(Given data)

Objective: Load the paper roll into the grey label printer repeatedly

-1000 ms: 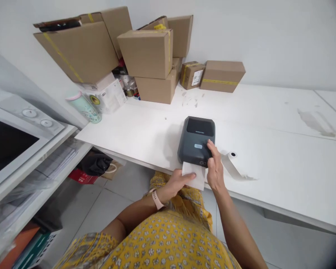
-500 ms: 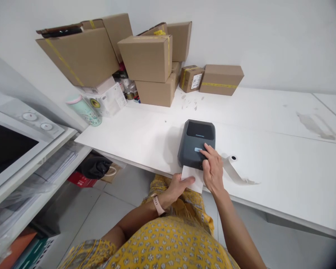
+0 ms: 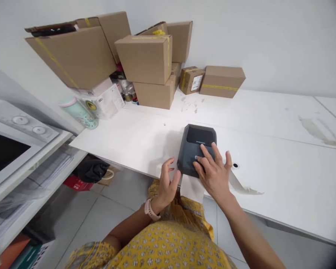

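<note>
A dark grey device [image 3: 189, 149] with a glossy black top panel sits near the table's front edge. White paper [image 3: 192, 188] sticks out of its near side and hangs over the edge. My right hand [image 3: 213, 172] lies over the device's top with fingers spread, fingertips on or just above it. My left hand [image 3: 168, 183] is beside the device's near left corner, fingers apart and holding nothing. A white paper roll [image 3: 236, 183] with a loose, torn end lies right of the device, partly behind my right hand.
Cardboard boxes [image 3: 145, 59] are stacked at the back left, and two smaller boxes [image 3: 221, 80] stand against the wall. A mint tumbler [image 3: 80, 113] is at the table's left end. A microwave [image 3: 8, 145] stands on a shelf further left.
My left hand has let go of the paper and moved left, its fingers opening. My right hand has spread its fingers over the device. The view has shifted slightly.
</note>
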`<state>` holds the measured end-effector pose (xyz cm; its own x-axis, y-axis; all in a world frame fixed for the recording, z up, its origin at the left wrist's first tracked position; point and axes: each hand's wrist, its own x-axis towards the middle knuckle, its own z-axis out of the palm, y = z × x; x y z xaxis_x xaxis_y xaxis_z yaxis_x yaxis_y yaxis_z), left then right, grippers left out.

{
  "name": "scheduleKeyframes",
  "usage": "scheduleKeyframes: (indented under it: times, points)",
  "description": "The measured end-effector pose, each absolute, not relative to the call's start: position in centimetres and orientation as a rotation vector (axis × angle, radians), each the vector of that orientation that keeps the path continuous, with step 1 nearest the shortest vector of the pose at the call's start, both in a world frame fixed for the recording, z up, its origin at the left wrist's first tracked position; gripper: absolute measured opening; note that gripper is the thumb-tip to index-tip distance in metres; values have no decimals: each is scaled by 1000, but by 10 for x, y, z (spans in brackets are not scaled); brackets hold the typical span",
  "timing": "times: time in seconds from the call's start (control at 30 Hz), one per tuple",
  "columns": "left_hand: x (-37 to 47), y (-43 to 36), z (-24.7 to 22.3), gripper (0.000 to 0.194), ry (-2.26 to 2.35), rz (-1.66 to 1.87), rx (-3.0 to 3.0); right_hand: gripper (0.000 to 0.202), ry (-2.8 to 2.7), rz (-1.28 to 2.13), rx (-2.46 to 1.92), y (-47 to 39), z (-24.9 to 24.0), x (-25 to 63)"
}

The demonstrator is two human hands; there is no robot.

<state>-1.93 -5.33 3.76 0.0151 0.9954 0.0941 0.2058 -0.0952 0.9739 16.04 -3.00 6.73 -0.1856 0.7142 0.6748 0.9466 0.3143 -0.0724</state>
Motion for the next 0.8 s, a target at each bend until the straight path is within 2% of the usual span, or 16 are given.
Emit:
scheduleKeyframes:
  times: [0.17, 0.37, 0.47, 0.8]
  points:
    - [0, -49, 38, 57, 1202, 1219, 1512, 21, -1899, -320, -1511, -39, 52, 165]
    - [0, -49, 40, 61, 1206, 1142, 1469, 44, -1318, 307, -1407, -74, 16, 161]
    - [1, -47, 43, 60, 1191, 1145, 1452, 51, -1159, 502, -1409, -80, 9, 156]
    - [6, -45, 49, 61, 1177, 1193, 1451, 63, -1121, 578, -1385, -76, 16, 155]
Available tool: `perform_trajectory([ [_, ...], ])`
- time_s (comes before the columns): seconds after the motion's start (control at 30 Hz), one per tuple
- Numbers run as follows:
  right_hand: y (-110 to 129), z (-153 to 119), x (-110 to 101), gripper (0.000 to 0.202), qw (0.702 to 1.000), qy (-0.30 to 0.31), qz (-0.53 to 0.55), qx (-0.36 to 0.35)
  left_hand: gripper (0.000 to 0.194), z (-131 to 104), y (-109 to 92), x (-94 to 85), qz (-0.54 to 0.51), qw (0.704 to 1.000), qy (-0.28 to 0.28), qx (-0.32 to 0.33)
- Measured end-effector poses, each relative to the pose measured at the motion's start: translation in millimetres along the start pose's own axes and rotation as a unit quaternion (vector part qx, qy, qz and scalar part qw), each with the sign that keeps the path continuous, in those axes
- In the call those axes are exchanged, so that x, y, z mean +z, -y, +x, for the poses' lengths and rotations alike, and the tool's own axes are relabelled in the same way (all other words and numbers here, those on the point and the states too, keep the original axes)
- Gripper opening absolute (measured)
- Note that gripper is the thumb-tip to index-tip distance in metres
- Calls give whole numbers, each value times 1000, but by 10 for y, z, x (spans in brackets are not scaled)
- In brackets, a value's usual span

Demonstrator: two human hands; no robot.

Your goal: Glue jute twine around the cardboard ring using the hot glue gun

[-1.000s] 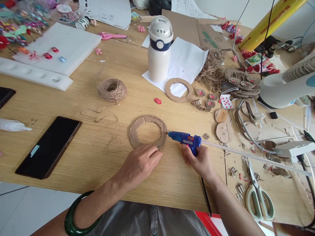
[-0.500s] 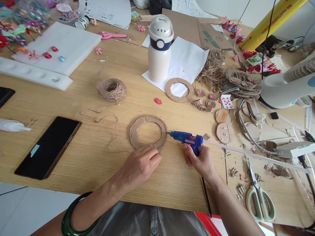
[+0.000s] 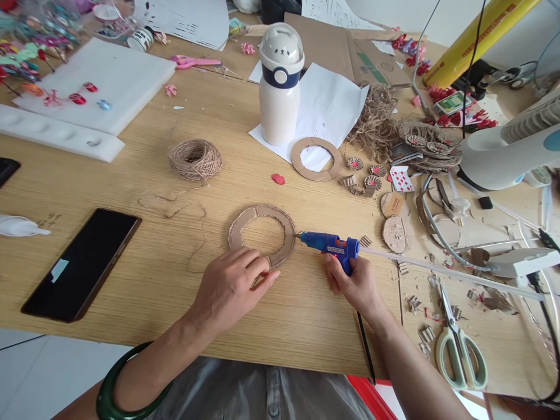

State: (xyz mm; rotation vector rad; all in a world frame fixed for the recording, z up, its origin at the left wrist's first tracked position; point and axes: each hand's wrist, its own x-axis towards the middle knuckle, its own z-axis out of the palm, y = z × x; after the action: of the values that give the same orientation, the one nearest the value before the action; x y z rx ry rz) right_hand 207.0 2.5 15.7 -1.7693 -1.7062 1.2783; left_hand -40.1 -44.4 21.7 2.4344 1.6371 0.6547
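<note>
A cardboard ring (image 3: 237, 231) lies flat on the wooden table in front of me, with twine along its outer edge. My left hand (image 3: 233, 284) is closed on the ring's lower edge, fingers curled over it and thumb below; the fingertips are partly hidden. My right hand (image 3: 356, 287) grips a blue hot glue gun (image 3: 330, 244) by its handle. The gun's nozzle points left and touches, or nearly touches, the ring's right outer edge. A clear glue stick (image 3: 420, 263) sticks out of the gun's back. A ball of twine (image 3: 195, 160) sits beyond the ring, its loose strand trailing on the table.
A white bottle (image 3: 280, 99) stands on paper at the back, near a second cardboard ring (image 3: 301, 166). A phone (image 3: 83, 262) lies left. Scissors (image 3: 461, 347), cardboard scraps and a white wire-fed device (image 3: 527, 263) occupy the right side. The gun's black cord hangs over the front edge.
My left hand has shifted slightly left and up onto the ring's lower edge, its thumb now apart from the fingers. The glue gun stays at the ring's right edge. The view has shifted slightly.
</note>
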Motion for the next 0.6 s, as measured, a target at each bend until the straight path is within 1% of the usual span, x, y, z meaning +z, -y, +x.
perform_trajectory([
  [0.1,3,-3,5,55,1000,4,6,1,12,13,-35,21,-11,1000,-14,-12],
  [0.2,1,-17,10,56,1000,-2,11,1,7,28,-49,67,-12,1000,-15,-11],
  [0.4,1,-47,-12,55,998,3,65,-8,4,13,-15,149,-39,999,1,-34],
  [0.6,-13,-63,-53,54,999,9,50,9,5,3,-12,153,-41,999,2,-36],
])
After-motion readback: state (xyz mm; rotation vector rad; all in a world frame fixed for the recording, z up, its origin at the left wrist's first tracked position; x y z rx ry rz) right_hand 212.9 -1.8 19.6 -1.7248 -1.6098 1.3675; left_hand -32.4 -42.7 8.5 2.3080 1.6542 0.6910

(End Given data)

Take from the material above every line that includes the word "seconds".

Result for this exercise.
  "timing": "times: time in seconds from the call's start (control at 30 Hz), one per tuple",
- time_s (comes before the columns): seconds after the motion's start (control at 30 Hz), one per tuple

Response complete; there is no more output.